Nebenweit (German Edition)
wo auch eine Reihe grellgelb lackierter Taxis auf Fahrgäste wartete.
»Herr Tanabe, ich bin Ihnen zutiefst zu Dank verpflichtet, dass Sie mir so viel von Ihrer Zeit gewidmet und mir Rede und Antwort gestanden haben«, versicherte ich ihm und verneigte mich nach japanischer Sitte vor ihm, worauf er mir nach westlicher Sitte die Hand gab.

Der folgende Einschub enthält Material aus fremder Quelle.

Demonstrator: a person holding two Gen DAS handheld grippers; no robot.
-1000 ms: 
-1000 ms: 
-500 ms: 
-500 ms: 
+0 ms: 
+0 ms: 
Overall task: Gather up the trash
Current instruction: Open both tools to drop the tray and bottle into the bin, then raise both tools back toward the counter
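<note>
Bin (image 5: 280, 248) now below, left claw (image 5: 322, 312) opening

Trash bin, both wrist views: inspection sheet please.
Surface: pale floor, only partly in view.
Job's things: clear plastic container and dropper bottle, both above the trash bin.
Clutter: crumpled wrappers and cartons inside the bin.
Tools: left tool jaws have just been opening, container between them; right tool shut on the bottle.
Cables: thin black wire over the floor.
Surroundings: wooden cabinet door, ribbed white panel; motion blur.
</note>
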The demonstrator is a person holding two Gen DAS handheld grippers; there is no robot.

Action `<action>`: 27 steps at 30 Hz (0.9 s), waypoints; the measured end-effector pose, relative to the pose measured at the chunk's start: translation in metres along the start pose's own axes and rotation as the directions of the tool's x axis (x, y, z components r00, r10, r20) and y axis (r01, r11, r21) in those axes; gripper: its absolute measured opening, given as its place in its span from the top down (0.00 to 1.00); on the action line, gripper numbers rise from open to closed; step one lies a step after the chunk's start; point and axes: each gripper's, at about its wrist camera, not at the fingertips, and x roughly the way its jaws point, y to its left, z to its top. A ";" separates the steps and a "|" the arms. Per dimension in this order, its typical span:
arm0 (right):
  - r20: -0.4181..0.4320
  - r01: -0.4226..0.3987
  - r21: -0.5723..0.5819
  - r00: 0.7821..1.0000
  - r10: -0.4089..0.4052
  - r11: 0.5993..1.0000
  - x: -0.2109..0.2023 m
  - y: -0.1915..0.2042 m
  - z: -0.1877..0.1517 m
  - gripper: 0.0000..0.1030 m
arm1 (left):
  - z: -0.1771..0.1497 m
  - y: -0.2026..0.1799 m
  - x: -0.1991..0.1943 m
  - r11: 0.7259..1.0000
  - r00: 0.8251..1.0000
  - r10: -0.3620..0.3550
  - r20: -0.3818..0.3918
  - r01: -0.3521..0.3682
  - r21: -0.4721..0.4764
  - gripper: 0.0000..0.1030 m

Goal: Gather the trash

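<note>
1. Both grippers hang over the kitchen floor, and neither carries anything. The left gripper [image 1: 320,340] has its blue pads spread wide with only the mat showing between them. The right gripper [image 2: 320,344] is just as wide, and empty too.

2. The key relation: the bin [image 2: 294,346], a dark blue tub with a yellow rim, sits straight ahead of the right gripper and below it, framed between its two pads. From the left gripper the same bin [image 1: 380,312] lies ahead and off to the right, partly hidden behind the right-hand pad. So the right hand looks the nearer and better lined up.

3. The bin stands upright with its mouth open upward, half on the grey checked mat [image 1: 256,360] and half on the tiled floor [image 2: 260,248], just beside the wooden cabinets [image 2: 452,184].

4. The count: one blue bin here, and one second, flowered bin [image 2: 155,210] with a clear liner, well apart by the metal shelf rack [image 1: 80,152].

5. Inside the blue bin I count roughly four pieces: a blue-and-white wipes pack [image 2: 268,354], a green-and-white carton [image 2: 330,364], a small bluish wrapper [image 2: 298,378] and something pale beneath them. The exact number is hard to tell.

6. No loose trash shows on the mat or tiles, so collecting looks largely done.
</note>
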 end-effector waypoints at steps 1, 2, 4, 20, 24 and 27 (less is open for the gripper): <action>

»War mir eine Freude. Ich kann nur hoffen, dass Ihnen mein bescheidener Bericht über meine Erlebnisse geholfen hat. Scheuen Sie sich nicht, mich anzurufen oder mir eine E-Post zu schicken, wenn Sie glauben, dass ich Ihnen in irgendeiner Weise behilflich sein kann. Ich wünsche Ihnen noch einen schönen Aufenthalt und eine gute Heimreise.« Er verbeugte sich erneut und ging auf ein Taxi zu.
Ich winkte ihm nach.
Dann nahm ich unter dem Schindeldach Platz und wartete auf meinen Hotelbus.
26
Ich saß in der Lufthansa-Maschine nach München und ließ den vergangenen Tag noch einmal an mir vorbeiziehen. Gestern Abend war ich müde vom Wandern und noch ein wenig unter dem Einfluss des Jetlags ins Hotel zurückgekehrt. Ich hatte Tanabes Rat befolgt und ein Bad nach japanischer Sitte genommen – also mich zuerst vor einem großen hölzernen Zuber gründlich gereinigt und anschließend die Wanne mit warmem Wasser bestiegen, in der ich etwa eine Viertelstunde lang meinen Gedanken nachgehangen hatte. Anschließend hatte ich mich einer blinden Masseurin anvertraut, die mich vom Kopf bis Fuß durchgeknetet hatte, bis wirklich sämtliche Spannungsknoten aus meinem Körper verschwunden waren. Das hatte gutgetan – auch wenn ich jetzt noch das Gefühl hatte, jeden einzelnen ihrer Finger zu spüren.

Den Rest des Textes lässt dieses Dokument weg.